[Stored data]

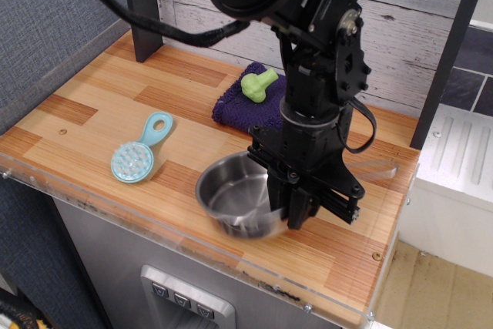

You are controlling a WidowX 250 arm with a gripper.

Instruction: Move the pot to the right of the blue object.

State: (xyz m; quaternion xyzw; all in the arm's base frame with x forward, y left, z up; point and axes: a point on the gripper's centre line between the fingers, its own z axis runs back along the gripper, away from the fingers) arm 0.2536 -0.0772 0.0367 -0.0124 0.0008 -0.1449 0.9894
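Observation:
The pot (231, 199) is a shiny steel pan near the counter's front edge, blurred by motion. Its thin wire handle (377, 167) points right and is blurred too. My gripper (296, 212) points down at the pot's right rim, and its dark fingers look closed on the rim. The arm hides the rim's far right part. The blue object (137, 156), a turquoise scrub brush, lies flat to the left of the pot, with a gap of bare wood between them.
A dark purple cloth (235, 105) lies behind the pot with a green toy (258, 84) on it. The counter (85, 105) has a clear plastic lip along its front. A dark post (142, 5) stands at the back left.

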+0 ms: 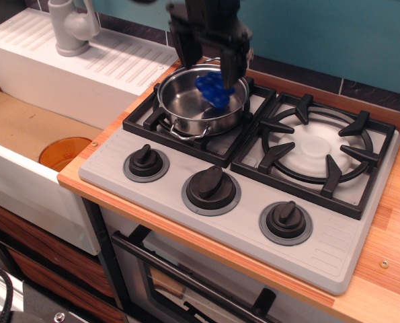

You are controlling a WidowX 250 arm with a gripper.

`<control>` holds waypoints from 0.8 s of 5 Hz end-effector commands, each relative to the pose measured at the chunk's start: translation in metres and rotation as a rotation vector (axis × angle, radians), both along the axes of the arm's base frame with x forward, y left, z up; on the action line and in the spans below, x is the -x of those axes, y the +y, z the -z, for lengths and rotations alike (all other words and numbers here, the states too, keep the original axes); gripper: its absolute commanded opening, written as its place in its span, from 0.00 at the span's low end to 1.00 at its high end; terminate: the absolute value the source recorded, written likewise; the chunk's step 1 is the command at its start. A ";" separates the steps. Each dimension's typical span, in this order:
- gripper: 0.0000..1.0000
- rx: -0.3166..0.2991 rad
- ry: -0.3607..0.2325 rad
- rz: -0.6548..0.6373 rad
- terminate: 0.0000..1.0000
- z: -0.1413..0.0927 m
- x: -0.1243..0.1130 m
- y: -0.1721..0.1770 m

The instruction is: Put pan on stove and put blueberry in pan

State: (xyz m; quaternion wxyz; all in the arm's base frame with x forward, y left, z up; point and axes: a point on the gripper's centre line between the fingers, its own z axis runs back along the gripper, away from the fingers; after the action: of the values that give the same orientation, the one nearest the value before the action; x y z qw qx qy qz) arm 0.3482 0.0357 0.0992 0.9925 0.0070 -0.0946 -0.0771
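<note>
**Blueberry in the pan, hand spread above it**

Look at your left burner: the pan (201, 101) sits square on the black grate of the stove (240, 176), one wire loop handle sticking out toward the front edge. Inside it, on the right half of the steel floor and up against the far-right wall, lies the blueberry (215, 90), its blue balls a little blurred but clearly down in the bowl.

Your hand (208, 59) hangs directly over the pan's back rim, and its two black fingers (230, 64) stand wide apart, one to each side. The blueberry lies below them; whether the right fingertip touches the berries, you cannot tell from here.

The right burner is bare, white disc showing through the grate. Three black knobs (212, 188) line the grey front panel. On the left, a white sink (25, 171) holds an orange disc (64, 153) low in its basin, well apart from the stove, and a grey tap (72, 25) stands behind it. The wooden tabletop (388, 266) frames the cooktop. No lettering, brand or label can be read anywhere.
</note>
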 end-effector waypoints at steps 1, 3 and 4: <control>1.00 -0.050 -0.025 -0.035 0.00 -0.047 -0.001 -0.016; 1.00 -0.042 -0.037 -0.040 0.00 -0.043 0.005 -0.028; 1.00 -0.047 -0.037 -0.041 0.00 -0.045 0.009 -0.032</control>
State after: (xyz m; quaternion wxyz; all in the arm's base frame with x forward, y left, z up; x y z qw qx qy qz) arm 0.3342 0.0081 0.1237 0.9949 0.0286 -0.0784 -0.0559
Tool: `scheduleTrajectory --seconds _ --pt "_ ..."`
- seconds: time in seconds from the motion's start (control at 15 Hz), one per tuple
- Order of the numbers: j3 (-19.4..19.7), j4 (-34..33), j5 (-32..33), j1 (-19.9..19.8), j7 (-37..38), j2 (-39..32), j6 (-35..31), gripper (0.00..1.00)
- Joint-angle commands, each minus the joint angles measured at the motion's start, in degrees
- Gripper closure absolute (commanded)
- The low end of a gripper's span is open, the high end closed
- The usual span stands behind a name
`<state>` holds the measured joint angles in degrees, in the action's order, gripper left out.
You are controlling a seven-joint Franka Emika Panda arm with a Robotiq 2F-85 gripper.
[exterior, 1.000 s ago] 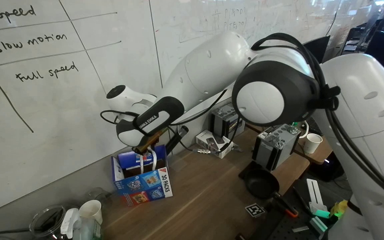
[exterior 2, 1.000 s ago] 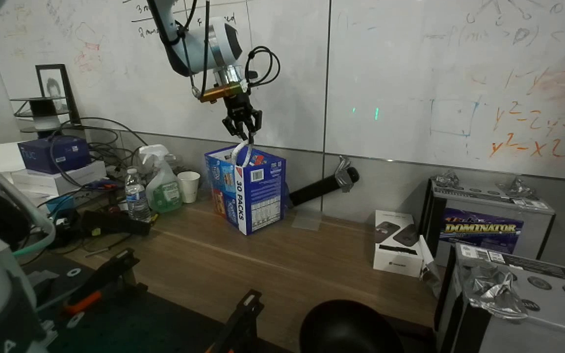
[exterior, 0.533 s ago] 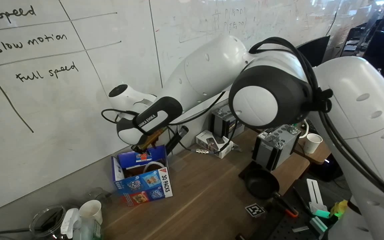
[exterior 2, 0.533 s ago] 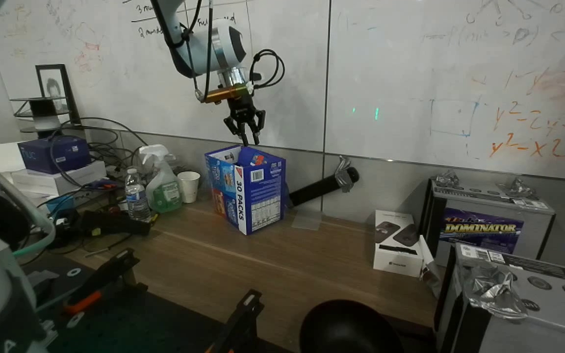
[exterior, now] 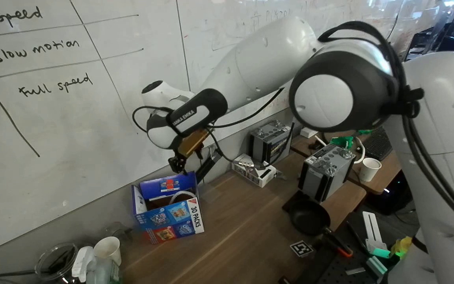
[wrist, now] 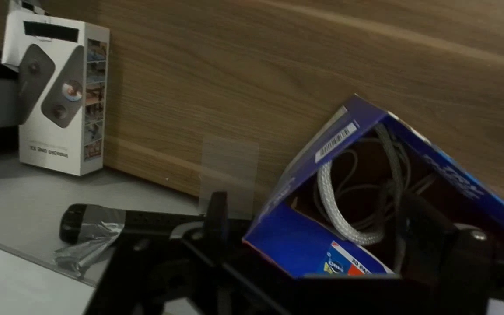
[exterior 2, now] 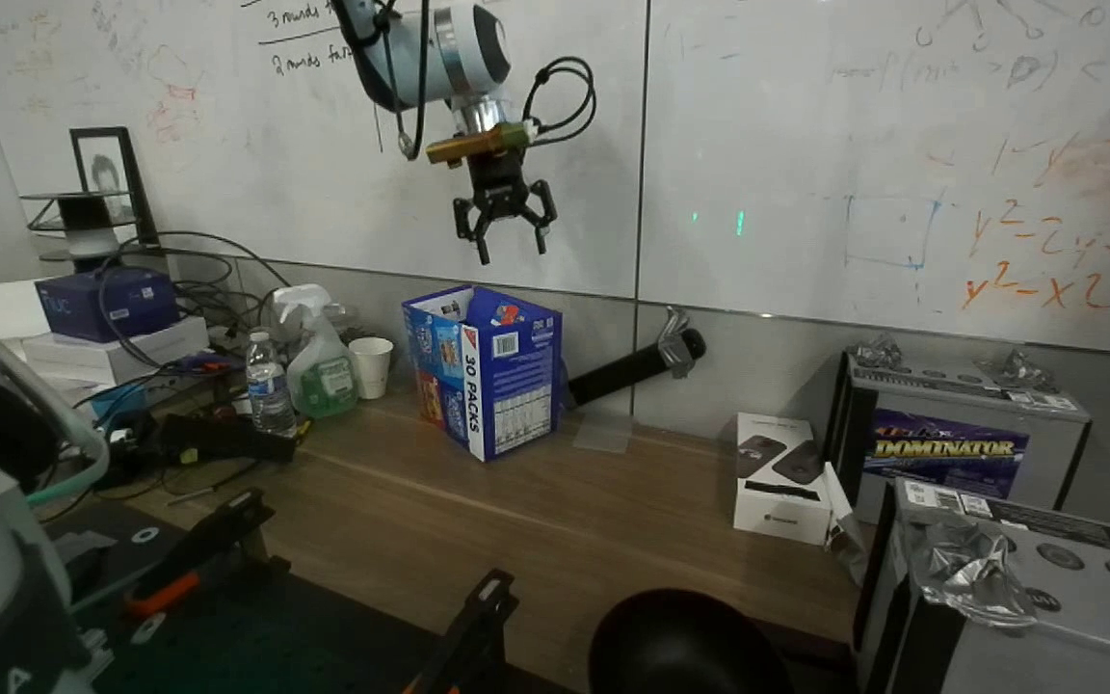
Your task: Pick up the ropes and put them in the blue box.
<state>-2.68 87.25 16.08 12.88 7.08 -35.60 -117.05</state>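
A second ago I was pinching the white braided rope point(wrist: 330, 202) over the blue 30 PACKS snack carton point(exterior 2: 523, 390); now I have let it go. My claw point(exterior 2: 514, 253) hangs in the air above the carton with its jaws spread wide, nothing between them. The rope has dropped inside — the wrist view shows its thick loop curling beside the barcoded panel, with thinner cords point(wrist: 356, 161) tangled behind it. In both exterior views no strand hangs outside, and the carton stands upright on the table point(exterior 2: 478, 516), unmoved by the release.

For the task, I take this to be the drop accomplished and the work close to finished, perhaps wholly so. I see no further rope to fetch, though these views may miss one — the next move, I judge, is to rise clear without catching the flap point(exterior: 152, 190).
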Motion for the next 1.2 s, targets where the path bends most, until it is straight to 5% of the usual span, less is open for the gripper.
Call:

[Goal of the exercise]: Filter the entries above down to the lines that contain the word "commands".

[Task output]:
`<control>` holds waypoints from 0.8 s of 5 Hz end-effector commands, each relative to the pose measured at the chunk's start: translation in metres and rotation as a rotation vector (axis × angle, radians), both along the axes of the arm's base frame with x forward, y left, z up; on the action line and in the spans below, x is the -x of those axes, y the +y, z the -z, for lengths and rotations alike (all other words and numbers here, the states too, keep the original axes); gripper: its absolute commanded opening, written as its place in its span, from 0.00 at the span's low end to 1.00 at its high end; terminate: the absolute value the source recorded, written likewise; the chunk's step 1 is the command at its start. A ";" separates the steps. Each dimension's typical span, in this order:
- Joint-angle commands, each minus the joint angles measured at the motion's start, in degrees

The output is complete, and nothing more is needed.